Say we want to declare a variable named foo that is of type int.
int foo;
Well, that's easy enough. Now, let's change that to be an array of 3 ints:
int foo[3];
It's important to realize what we've done here. You might be tempted to think that array specifiers simply go last, but that's not the case. Because, to declare an array of something, we need to add brackets right after the identifier that names our variable, or foo in this case. This becomes clear when you want to extend this declaration to be an array of 2 × int[3]:
int foo[2][3];
So, by substituting foo with foo[2] in the declaration int foo[3], we get to int foo[2][3]. And that's why foo is an array of 2 × [array of 3 × int]. This becomes more apparent when we add parentheses (which we are in fact allowed to do):
int foo; // [int]
int (foo[3]); // array of 3×[int]
int ((foo[2])[3]); // array of 2×[array of 3×[int]]
C++ uses a similar system for pointers. To declare a pointer to something, prefix the identifier with a *.
int foo; // [int]
int (*foo); // pointer to [int] (same as: int *foo)
int (*(*foo)); // pointer to [pointer to [int]] (same as: int **foo)
So, we've substituted foo with (*foo) on every next line.
This is where things get interesting. We need to prefix the identifier with a * for a pointer, and postfix it with [] for an array, but then, what does int *foo[3] mean? As it turns out, int *foo[3] is parsed as int *(foo[3]). So, it is an array of 3 × [pointer to int]. To get a pointer to [array of 3 × int], we need to do: int (*foo)[3]
int *(foo[3]); // array of 3×[pointer to [int]] (same as: int *foo[3])
int (*foo)[3]; // pointer to [array of 3×[int]]
Now, to answer your question, we need to look at function declarations. This is actually similar to arrays. To declare a function, add parentheses and a list of arguments right after the identifier:
int foo; // [int]
int (foo()); // function returning [int] (same as: int foo())
Now we can also apply above rules:
int foo; // [int]
int (foo()); // function returning [int] (same as: int foo())
int ((*foo)()); // pointer to [function returning [int]] (same as: int (*foo)())
int ((*(foo[2]))()); // array of 2×[pointer to [function returning [int]]] (same as: int (*foo[2])())
To name a type without the identifier, simply erase the identifier. So the type of the third foo in above example is simply int(*)(). Note that the parentheses here are mandatory. If it were int*(), it would be a function returning [pointer to [int]].
Tip: to figure out the type of something, use a bottom-up approach, starting at the identifier (or where the identifier would be), working outward, using the following annotations: * stands for "pointer to...", [] for "array of..." and (x) for "function taking (x) and returning...". As a rule of thumb: if there are no parentheses, the right hand side goes before the left hand side.

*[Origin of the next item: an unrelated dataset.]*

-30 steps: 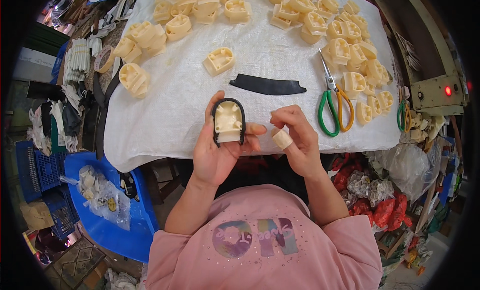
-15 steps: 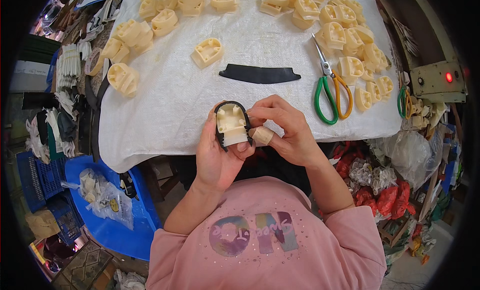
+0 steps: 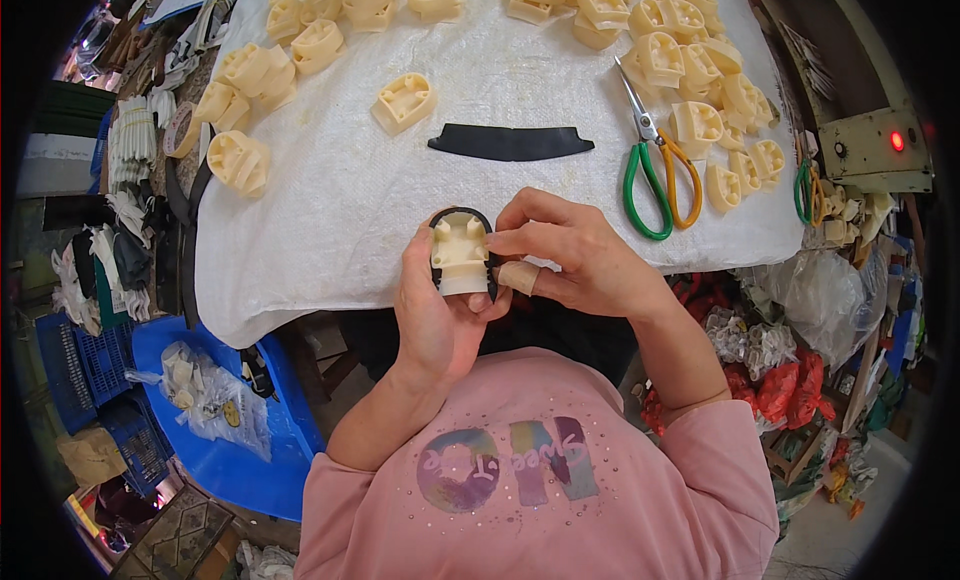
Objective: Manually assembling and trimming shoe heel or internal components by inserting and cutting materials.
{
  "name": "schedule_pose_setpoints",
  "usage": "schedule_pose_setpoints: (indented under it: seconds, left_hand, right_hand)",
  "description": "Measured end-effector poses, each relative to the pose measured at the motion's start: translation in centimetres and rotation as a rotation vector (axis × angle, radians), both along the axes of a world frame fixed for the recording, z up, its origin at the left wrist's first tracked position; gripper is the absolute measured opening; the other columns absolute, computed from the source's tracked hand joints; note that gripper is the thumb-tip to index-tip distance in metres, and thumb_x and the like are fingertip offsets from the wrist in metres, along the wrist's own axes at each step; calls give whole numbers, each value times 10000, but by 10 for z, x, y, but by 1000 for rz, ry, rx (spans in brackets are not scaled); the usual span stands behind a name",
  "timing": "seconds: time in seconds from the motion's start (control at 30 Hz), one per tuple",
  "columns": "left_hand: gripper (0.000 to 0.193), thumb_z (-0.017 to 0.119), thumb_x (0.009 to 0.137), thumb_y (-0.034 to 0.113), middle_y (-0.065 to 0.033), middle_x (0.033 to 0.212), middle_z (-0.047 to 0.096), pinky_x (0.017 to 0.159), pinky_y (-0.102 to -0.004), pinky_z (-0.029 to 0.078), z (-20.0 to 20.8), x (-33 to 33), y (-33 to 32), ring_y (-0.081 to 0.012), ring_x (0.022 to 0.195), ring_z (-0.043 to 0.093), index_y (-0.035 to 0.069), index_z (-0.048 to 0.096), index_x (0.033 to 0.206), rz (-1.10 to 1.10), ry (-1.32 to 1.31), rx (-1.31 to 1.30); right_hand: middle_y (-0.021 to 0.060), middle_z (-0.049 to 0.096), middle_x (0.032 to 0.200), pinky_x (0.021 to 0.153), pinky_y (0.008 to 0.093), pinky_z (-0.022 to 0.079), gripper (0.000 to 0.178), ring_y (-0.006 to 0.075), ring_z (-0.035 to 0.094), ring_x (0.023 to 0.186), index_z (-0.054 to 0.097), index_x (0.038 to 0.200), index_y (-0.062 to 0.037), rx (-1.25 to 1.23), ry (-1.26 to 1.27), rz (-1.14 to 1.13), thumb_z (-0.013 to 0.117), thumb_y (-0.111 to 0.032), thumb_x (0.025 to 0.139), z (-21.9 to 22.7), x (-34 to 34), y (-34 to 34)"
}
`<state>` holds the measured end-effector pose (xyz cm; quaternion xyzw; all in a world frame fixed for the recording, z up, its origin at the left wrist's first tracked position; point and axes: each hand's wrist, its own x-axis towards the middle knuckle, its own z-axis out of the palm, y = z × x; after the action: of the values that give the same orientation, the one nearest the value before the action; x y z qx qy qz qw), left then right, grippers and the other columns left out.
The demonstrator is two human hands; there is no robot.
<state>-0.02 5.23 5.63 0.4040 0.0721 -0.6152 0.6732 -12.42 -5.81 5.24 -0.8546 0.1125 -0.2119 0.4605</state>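
My left hand (image 3: 437, 315) is closed around a cream plastic heel-shaped piece (image 3: 461, 242), its hollow side with small posts facing up. A black strip (image 3: 492, 242) wraps around the curved far end and down both sides of this piece. My right hand (image 3: 570, 255) pinches the strip against the piece's right side; its thumb wears a tan covering (image 3: 519, 277). Beyond my hands a second black strip (image 3: 511, 142) lies flat on the white cloth (image 3: 330, 200). Farther left sits a single cream piece (image 3: 405, 101). Scissors (image 3: 648, 145) with green and orange handles lie to the right.
Several cream pieces are heaped at the far left (image 3: 255, 72) and far right (image 3: 690, 70) of the table. Another pair of scissors (image 3: 808, 192) hangs by the right edge, near a box with a red light (image 3: 896, 141). A blue chair (image 3: 210, 460) stands at the lower left.
The right fingers have moved slightly left, onto the piece's right edge. The black strip now sits closer against its sides. The whole table view has shifted a little.
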Motion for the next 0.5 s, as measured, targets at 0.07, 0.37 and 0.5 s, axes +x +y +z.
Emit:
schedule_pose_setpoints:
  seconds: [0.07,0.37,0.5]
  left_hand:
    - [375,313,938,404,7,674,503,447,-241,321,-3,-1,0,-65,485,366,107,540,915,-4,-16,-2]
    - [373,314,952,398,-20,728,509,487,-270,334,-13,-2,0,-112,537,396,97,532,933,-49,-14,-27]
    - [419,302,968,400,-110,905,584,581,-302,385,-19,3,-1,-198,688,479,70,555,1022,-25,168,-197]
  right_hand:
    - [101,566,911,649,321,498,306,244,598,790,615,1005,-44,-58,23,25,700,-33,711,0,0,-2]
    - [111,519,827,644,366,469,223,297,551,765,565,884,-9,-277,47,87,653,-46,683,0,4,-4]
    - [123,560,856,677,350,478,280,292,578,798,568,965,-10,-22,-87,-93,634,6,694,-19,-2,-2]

Now we can answers your question: the * in R(*)(T) stands for: a pointer to a function that takes a T as argument and returns an R.
Related
I understand that similar questions with answers have been asked before. I already understand the concept of a function pointer and the meaning of its declaration. Following is my sample code of a function's pointer, where I assign the function pointer fp_GetBiggerElement to point to the function GetBiggerElement
#include <iostream>
typedef int (*fp_GetBiggerElement) (int, int);
// ^ ^ ^
// return type type name arguments
using namespace std;
int GetBiggerElement(int arg1, int arg2)
{
int bigger = arg1 > arg2 ? arg1 : arg2;
return bigger;
}
int main()
{
fp_GetBiggerElement funcPtr = GetBiggerElement;
int valueReturned = funcPtr(10, 20);
cout << valueReturned << endl;
return 0;
}
What I understand is, typedef means to assing a new definition for a type. Usually, the typedef statement needs two-parts(or say two-arguments)
first part is the type which needs a new alias
second part is a new alias name
typedef unsigned int UnsignedInt;
// ^ ^
// (original type) (Alias)
for example, in the code above, the first part is unsigned int and the second part is UnsignedInt
typedef char * CharPtr;
// ^ ^
// (original type) (Alias)
similarly, in the second example above, the first part is char* and the second part is CharPtr
QUESTION: I am confused with the FORMAT of the typedef statement for a function pointer. In the statement typedef int(*fp_GetBiggerElement)(int, int);, the typical two-arguments format for typedef is not followed then, how is it working?
UPDATE: I am aware that C++11 offers another way of declaring function pointer i.e. (by using statment). In this question, I am only interested to understand the syntax of typedef statement for a fucntion pointer.
I think the best idea to think about typedef syntax is like declaring variable of type you want to typedef. For example:
char *CharPtr;// declare CharPtr to be variable of type char*
typedef char *CharPtr_t;// declare CharPtr_t to be alias of type char*
Similarly with function pointers:
int (*fp) (int, int);// declare fp as pointer to int(int, int)
typedef int (*fp_t)(int, int);// declare fp_t to be alias of pointer to int(int, int)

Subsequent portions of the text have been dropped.